Records excerpted from a collection
::::::

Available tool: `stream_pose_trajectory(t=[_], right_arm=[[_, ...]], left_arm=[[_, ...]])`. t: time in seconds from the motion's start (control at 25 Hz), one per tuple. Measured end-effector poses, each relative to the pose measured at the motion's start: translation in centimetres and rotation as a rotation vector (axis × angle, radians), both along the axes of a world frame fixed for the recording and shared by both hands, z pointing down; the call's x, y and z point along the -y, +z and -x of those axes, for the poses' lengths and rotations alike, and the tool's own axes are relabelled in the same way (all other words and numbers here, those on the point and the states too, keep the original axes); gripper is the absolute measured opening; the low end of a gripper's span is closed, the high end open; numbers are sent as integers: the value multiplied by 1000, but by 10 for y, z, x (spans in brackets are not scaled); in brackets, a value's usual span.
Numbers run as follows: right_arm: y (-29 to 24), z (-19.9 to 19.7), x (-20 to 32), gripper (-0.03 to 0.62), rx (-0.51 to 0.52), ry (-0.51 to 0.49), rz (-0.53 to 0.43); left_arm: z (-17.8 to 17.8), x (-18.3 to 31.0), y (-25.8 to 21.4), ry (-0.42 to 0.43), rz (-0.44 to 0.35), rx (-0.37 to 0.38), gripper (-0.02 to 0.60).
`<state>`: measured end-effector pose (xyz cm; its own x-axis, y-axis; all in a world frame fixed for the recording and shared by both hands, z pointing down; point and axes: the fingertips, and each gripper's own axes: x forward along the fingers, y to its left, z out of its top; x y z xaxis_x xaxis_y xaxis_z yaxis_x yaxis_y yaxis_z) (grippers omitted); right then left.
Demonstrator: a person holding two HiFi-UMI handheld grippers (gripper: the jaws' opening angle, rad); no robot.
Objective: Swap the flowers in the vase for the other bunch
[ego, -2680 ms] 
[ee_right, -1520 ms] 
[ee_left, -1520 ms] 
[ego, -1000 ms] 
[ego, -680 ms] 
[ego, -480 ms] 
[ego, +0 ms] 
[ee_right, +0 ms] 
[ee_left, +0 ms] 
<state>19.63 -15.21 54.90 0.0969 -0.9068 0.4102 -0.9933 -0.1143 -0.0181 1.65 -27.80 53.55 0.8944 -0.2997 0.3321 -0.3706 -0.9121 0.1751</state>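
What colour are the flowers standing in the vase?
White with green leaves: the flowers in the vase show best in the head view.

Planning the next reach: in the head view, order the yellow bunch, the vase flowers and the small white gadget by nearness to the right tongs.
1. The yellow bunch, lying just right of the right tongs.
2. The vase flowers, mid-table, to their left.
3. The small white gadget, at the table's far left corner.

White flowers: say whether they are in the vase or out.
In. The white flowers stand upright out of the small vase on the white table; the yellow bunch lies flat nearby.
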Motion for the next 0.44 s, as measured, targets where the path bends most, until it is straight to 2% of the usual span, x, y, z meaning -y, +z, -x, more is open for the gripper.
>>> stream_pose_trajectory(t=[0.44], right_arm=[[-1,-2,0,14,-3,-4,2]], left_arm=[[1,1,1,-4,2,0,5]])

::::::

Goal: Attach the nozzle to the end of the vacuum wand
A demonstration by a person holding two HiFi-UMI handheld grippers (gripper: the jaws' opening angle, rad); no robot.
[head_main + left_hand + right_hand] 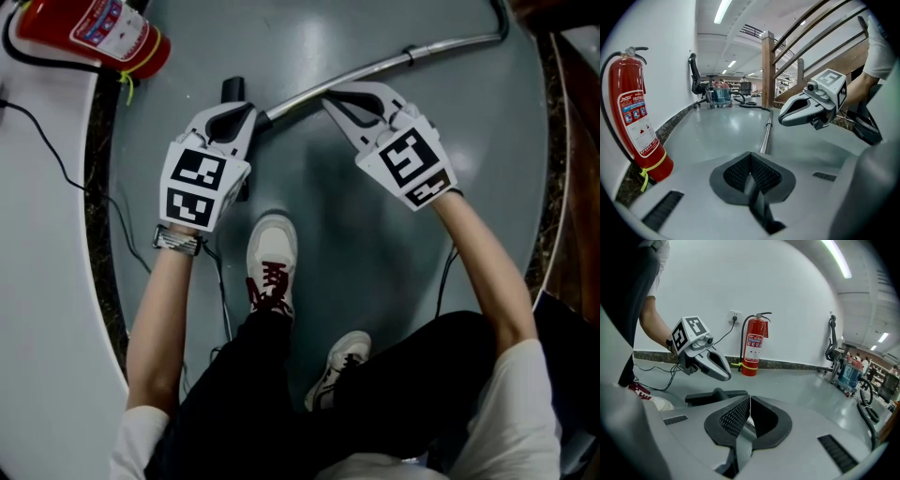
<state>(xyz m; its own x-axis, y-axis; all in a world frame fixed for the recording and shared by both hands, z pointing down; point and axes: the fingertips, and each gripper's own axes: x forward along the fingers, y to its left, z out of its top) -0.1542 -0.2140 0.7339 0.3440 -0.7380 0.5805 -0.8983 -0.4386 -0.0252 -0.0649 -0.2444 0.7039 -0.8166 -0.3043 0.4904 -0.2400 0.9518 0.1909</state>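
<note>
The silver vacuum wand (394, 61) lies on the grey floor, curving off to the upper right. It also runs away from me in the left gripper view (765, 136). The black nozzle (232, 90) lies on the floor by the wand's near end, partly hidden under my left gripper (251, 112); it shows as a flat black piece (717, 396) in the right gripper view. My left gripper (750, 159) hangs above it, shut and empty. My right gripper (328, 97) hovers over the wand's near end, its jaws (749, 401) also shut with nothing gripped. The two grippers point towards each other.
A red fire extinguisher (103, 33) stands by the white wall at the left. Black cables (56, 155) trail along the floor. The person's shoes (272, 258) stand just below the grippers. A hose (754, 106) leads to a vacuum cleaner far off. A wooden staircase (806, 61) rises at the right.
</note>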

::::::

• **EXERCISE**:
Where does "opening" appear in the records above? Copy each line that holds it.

• **TASK OUTPUT**:
Available tool: `stream_pose_trajectory(t=[_], right_arm=[[_, ...]], left_arm=[[_, ...]])`. t: time in seconds from the motion's start (control at 25 Hz), one per tuple. Measured end-effector poses, each relative to the pose measured at the motion's start: translation in centimetres and rotation as a rotation vector (axis × angle, radians), both along the axes of a world frame fixed for the recording and shared by both hands, z pointing down; the call's x, y and z point along the -y, +z and -x of those axes, for the poses' lengths and rotations alike, and the tool's own axes are relabelled in the same way (all other words and numbers here, those on the point and the states too, keep the original axes); gripper is the absolute measured opening; the low end of a gripper's span is closed, the high end open; numbers are sent as integers: the value multiplied by 1000, but by 10 for y, z, x (spans in brackets are not scaled); in brackets, a value's usual span.
Demonstrator: a person holding two HiFi-UMI handheld grippers (gripper: the jaws' opening angle, rad); no robot.
A demonstration by a person holding two HiFi-UMI handheld grippers (gripper: the jaws' opening angle, rad); no robot.

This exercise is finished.